[Opening SUPPLIED MATERIAL section]

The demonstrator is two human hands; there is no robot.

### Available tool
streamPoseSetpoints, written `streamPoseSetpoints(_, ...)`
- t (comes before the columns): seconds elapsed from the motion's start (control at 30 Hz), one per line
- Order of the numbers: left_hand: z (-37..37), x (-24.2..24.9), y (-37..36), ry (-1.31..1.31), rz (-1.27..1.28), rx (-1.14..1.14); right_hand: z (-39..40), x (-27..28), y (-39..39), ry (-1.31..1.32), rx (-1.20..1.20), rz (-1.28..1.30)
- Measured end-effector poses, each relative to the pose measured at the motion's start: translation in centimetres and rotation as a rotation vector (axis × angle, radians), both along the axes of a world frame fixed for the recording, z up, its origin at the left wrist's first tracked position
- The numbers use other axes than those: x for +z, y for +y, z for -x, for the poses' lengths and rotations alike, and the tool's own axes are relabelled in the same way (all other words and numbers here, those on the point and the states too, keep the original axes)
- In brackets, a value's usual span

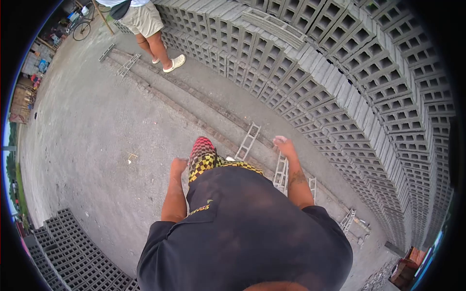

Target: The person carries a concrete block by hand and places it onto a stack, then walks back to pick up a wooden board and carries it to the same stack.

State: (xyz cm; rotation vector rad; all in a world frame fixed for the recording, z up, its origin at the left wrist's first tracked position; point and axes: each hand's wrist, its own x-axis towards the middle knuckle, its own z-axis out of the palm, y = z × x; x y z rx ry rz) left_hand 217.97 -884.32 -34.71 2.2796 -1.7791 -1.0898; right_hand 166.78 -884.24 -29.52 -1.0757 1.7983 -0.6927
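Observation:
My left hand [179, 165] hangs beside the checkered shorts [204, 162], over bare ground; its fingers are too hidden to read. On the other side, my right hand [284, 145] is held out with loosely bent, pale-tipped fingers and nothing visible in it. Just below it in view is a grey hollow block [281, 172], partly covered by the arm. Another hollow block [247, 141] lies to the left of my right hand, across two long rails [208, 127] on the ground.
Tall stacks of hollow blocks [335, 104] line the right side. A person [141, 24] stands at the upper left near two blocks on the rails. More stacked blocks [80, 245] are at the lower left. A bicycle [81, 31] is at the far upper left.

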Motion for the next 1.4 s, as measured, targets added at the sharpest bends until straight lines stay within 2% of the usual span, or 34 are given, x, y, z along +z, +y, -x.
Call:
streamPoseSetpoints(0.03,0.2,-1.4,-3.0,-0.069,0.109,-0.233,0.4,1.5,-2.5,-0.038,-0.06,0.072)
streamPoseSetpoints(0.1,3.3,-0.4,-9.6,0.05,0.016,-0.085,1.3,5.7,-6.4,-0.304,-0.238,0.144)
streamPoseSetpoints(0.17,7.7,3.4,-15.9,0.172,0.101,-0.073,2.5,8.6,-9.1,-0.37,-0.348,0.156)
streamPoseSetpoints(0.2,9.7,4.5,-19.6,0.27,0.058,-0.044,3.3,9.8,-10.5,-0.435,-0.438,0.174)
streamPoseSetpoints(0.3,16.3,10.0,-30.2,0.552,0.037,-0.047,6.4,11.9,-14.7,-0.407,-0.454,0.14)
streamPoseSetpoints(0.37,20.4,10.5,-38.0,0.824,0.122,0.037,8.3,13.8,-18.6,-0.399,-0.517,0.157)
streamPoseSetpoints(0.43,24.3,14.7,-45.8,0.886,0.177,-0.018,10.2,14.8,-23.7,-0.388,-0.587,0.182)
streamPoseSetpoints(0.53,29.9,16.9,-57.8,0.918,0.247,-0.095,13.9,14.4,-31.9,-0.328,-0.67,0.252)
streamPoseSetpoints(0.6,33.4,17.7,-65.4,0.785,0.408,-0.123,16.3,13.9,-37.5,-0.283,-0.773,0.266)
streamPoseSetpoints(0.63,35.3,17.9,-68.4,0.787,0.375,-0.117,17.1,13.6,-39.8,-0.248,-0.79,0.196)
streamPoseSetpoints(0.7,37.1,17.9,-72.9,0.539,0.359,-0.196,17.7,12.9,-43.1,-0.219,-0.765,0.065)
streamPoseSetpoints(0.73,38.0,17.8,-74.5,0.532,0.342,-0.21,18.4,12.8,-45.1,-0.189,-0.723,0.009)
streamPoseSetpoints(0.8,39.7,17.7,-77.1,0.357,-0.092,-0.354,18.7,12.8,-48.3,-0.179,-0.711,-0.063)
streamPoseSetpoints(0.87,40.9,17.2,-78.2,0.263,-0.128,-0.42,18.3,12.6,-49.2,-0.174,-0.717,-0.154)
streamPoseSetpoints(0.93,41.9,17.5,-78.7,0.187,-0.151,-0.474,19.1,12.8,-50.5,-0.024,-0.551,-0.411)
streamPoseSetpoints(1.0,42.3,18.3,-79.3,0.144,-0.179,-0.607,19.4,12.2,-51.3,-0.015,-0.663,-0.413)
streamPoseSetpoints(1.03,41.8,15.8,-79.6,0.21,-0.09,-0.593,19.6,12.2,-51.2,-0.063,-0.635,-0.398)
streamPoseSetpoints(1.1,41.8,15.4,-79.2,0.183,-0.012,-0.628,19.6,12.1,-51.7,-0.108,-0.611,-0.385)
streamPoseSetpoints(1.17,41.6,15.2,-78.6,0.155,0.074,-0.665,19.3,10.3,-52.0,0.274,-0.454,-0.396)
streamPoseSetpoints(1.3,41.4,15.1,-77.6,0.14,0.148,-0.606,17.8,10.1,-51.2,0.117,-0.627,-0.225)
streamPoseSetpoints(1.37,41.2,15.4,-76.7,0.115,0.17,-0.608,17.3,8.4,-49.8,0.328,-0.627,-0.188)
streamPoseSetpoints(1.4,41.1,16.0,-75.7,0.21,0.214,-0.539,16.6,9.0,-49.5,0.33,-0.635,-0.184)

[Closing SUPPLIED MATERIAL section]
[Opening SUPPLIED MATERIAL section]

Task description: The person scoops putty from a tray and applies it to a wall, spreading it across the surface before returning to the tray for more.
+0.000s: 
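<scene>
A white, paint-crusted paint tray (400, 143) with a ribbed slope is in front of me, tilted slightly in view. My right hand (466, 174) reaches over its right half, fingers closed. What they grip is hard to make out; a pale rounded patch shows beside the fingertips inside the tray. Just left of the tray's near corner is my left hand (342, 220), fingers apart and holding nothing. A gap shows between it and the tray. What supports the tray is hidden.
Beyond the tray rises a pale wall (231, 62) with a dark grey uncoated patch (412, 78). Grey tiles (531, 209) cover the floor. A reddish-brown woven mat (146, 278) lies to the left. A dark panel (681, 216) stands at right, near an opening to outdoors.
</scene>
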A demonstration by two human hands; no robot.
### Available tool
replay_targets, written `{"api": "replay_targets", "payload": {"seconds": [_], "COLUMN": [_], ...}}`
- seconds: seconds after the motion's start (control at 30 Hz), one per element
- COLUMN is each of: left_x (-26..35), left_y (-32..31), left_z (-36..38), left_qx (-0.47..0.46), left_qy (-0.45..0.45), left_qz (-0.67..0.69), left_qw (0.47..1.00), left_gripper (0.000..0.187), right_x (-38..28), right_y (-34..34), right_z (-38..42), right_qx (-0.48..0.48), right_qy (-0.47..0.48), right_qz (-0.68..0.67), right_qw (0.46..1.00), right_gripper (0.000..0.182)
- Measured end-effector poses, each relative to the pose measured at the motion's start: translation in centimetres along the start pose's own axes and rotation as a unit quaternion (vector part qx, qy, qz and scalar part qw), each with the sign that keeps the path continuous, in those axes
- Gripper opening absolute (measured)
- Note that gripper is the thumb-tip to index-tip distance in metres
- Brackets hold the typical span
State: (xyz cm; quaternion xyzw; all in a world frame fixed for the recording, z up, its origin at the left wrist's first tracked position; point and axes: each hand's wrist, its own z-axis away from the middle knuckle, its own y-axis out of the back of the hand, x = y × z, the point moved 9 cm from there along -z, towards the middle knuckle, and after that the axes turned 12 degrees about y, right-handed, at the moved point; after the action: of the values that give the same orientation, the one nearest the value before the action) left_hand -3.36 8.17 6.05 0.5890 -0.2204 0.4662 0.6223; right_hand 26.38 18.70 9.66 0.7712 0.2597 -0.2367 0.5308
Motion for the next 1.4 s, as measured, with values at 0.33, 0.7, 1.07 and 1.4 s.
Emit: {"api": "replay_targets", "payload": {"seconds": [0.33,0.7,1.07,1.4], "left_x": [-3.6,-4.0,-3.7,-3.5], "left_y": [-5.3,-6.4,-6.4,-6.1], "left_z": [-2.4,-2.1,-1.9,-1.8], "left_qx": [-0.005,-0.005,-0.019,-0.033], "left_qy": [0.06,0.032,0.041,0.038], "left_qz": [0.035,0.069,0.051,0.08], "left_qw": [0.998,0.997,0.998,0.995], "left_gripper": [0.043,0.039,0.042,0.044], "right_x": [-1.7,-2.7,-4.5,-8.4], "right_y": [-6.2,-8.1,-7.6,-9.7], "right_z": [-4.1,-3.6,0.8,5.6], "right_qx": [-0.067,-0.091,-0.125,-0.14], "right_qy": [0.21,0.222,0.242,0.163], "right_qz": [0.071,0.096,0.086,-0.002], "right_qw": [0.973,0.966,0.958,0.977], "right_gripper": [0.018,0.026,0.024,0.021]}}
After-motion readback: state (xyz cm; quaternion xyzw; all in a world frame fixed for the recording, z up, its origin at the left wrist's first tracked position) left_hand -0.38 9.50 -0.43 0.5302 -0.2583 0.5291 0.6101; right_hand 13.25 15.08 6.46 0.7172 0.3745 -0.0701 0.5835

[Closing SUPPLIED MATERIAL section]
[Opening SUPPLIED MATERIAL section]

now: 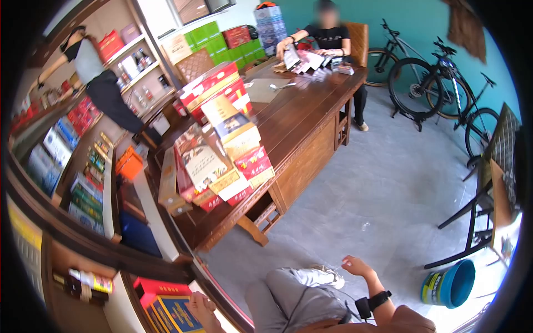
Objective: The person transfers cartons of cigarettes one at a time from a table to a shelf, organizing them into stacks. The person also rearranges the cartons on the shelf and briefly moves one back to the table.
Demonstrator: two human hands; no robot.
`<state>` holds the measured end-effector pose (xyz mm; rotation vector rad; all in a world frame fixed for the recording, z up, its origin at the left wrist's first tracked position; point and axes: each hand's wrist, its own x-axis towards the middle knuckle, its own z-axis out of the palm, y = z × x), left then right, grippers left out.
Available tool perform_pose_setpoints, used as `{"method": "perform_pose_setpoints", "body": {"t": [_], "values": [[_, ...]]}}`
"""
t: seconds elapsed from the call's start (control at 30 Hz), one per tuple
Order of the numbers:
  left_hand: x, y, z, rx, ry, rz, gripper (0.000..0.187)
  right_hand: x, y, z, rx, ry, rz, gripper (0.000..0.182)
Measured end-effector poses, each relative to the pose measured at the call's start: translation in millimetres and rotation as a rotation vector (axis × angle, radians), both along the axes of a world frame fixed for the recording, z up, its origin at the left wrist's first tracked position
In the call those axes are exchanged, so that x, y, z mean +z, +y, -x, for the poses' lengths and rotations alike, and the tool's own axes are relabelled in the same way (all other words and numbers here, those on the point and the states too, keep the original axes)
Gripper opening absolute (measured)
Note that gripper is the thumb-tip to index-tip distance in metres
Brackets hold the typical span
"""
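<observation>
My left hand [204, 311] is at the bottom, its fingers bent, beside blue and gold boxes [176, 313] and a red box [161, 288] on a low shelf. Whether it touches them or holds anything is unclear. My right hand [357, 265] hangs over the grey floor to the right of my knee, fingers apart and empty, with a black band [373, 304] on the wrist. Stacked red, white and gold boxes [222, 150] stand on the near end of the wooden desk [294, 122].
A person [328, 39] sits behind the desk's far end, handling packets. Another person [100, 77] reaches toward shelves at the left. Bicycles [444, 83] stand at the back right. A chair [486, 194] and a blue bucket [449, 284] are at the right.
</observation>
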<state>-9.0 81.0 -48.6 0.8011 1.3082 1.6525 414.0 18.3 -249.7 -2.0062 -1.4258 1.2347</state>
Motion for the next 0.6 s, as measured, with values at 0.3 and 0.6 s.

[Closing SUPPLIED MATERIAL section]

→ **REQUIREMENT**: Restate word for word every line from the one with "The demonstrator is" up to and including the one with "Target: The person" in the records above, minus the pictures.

→ **FINISHED EXERCISE**:
The demonstrator is two human hands; there is no robot.

### Available tool
streamPoseSetpoints, written `streamPoseSetpoints(_, ...)`
- t (comes before the columns): seconds elapsed from the motion's start (control at 30 Hz), one per line
- Order of the numbers: left_hand: z (-37..37), x (-24.2..24.9), y (-37..36), ry (-1.31..1.31), rz (-1.27..1.28), rx (-1.14..1.14); right_hand: z (-39..40), x (-27..28), y (-39..39), ry (-1.31..1.32), rx (-1.20..1.20), rz (-1.28..1.30)
- Measured end-effector poses, each relative to the pose measured at the motion's start: translation in centimetres and rotation as a rotation vector (axis × angle, radians), both along the axes of a world frame fixed for the recording, z up, its origin at the left wrist's first tracked position
- The numbers use other axes than those: x for +z, y for +y, z for -x, for the poses' lengths and rotations alike, and the tool's own axes are relabelled in the same way (all other words and numbers here, those on the point and the states too, keep the original axes)
- In brackets, a value's usual span


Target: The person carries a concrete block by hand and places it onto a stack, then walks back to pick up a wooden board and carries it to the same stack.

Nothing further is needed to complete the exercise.